### The task
Any images in the material are to be dropped while every line is retyped exactly.
━━━
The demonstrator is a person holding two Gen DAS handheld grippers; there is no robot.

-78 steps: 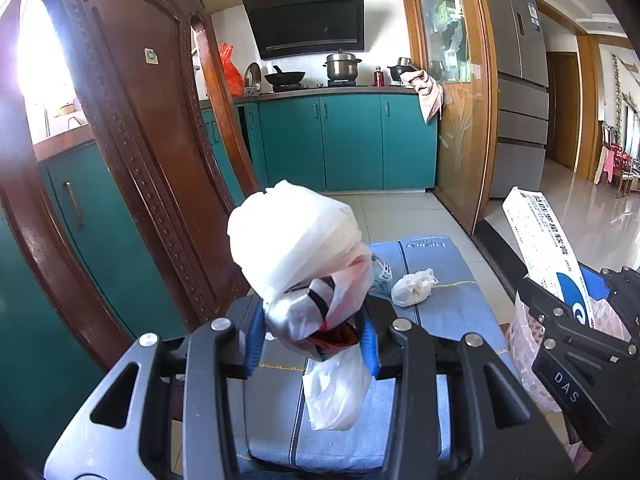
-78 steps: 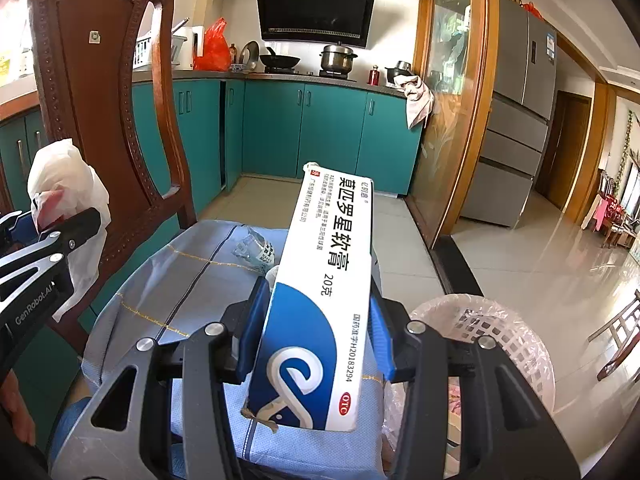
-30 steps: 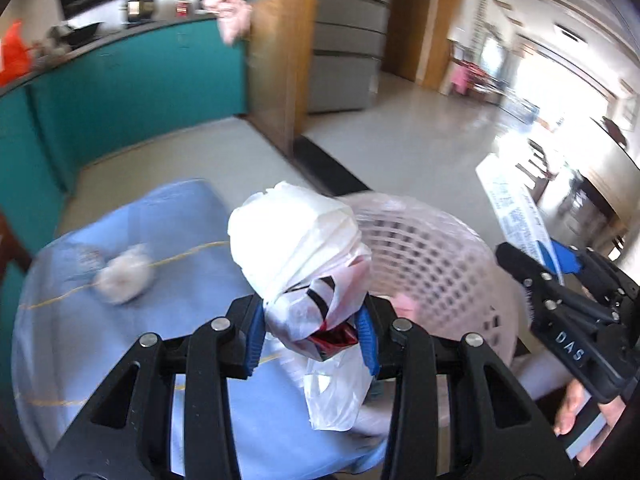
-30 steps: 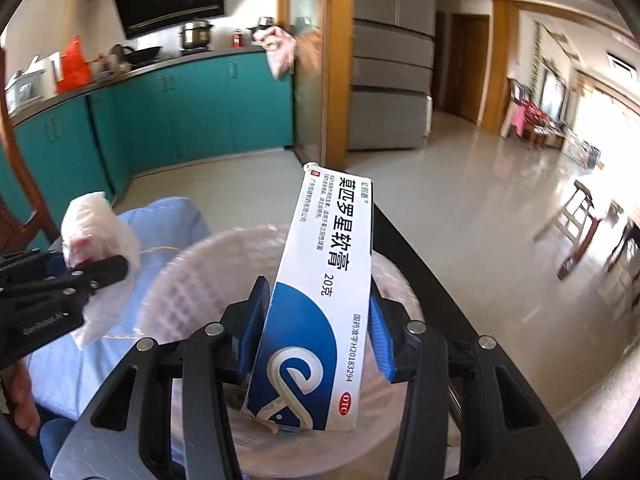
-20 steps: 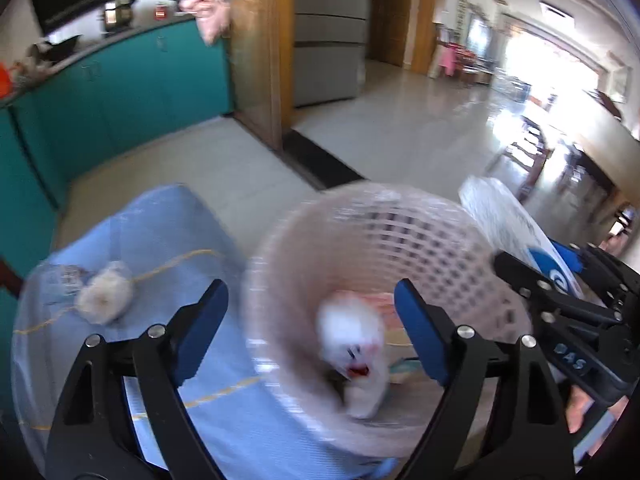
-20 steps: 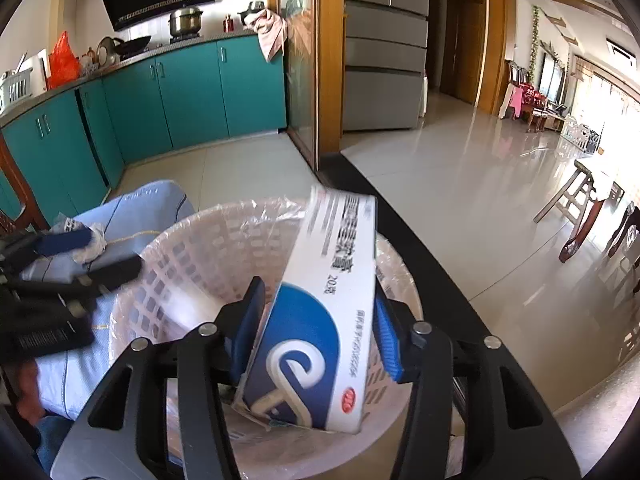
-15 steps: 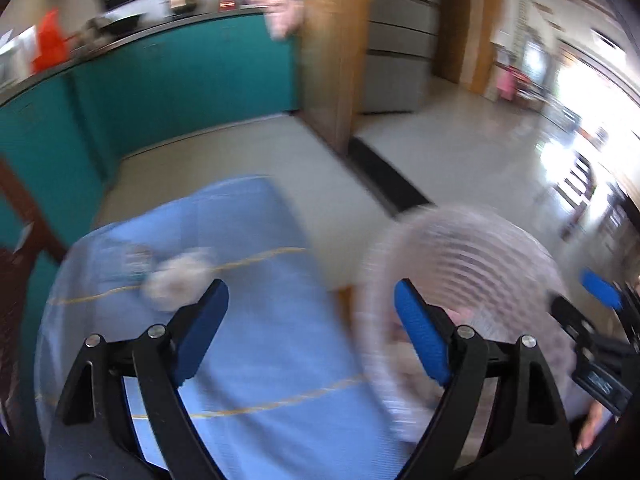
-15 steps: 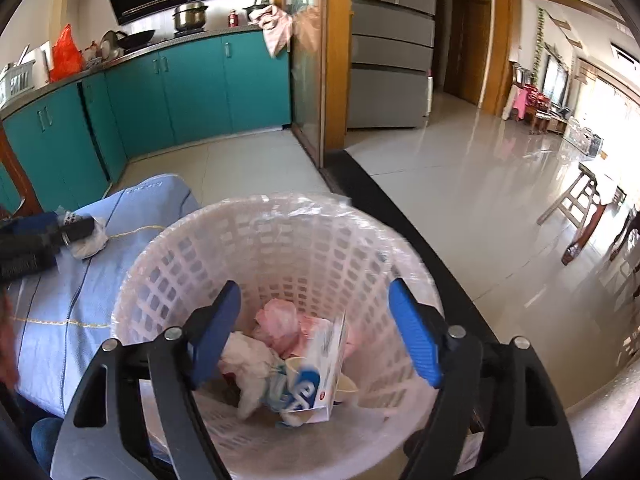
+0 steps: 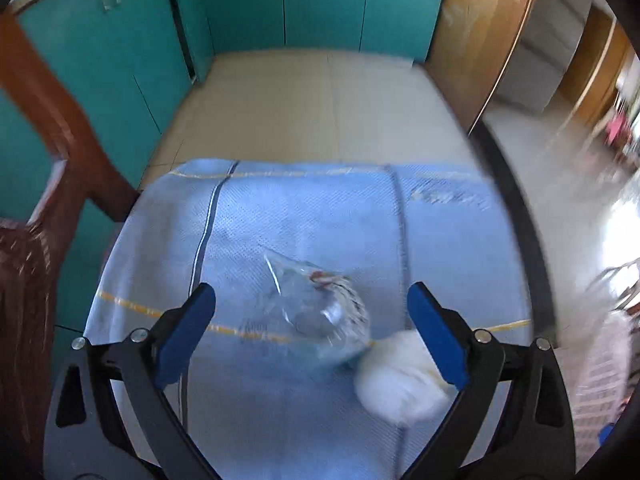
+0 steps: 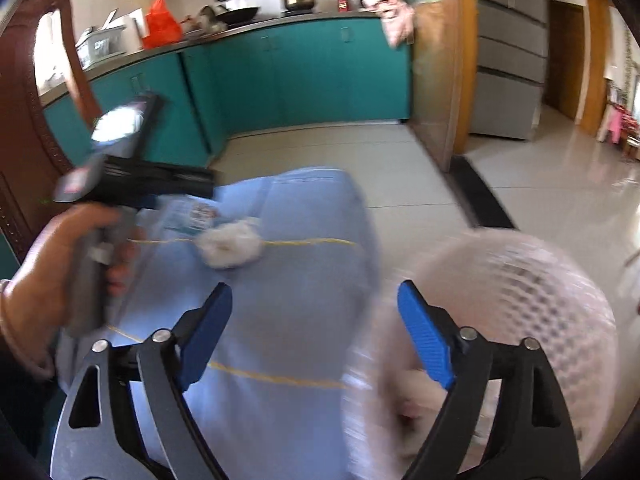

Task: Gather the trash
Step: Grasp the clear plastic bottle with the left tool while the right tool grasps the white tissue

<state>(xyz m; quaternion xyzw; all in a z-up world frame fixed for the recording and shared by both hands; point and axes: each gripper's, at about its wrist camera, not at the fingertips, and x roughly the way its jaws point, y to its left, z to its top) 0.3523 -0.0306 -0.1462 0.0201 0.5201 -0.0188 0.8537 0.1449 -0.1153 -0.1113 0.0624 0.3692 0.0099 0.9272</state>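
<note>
My left gripper point(image 9: 310, 320) is open and empty, hovering over a crumpled clear plastic wrapper point(image 9: 316, 312) on the blue chair cushion point(image 9: 304, 216). A white crumpled tissue ball point(image 9: 400, 376) lies just right of the wrapper, by my right finger. My right gripper point(image 10: 314, 312) is open and empty above the cushion's right edge point(image 10: 280, 300). The white mesh trash basket point(image 10: 520, 304) sits at the right, blurred. In the right wrist view the left gripper body point(image 10: 132, 176) hangs over the wrapper point(image 10: 188, 212) and the tissue ball point(image 10: 230, 246).
A dark wooden chair back point(image 9: 52, 128) stands at the left. Teal kitchen cabinets point(image 10: 304, 76) line the far wall, with a wooden door frame point(image 10: 444, 64) and fridge to the right. Tiled floor point(image 9: 312, 104) lies beyond the cushion. The basket edge point(image 9: 600, 368) shows at far right.
Both grippers have opened and dropped the white bag bundle and the ointment box into the basket. Both have since swung left, back over the cushion; the left now sits above the wrapper.
</note>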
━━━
### Solution below
The demonstrator is a person holding two Gen DAS handheld grippers; there is no robot.

-78 steps: 
-78 steps: 
-30 steps: 
-30 steps: 
-20 steps: 
-20 steps: 
-15 steps: 
-15 steps: 
+0 steps: 
+0 steps: 

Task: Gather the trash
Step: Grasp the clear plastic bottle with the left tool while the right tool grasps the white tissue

<state>(xyz m; quaternion xyzw; all in a z-up world frame fixed for the recording and shared by both hands; point and axes: each gripper's, at about its wrist camera, not at the fingertips, and x roughly the way its jaws point, y to its left, z to its top) 0.3523 -0.0306 -0.1462 0.0201 0.5201 -0.0188 0.8537 0.1449 -0.1153 -0.1113 0.0624 0.3692 0.0099 0.9272</state>
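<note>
My left gripper point(image 9: 310, 320) is open and empty, hovering over a crumpled clear plastic wrapper point(image 9: 316, 312) on the blue chair cushion point(image 9: 304, 216). A white crumpled tissue ball point(image 9: 400, 376) lies just right of the wrapper, by my right finger. My right gripper point(image 10: 314, 312) is open and empty above the cushion's right edge point(image 10: 280, 300). The white mesh trash basket point(image 10: 520, 304) sits at the right, blurred. In the right wrist view the left gripper body point(image 10: 132, 176) hangs over the wrapper point(image 10: 188, 212) and the tissue ball point(image 10: 230, 246).
A dark wooden chair back point(image 9: 52, 128) stands at the left. Teal kitchen cabinets point(image 10: 304, 76) line the far wall, with a wooden door frame point(image 10: 444, 64) and fridge to the right. Tiled floor point(image 9: 312, 104) lies beyond the cushion. The basket edge point(image 9: 600, 368) shows at far right.
Both grippers have opened and dropped the white bag bundle and the ointment box into the basket. Both have since swung left, back over the cushion; the left now sits above the wrapper.
</note>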

No part of the exercise remains open.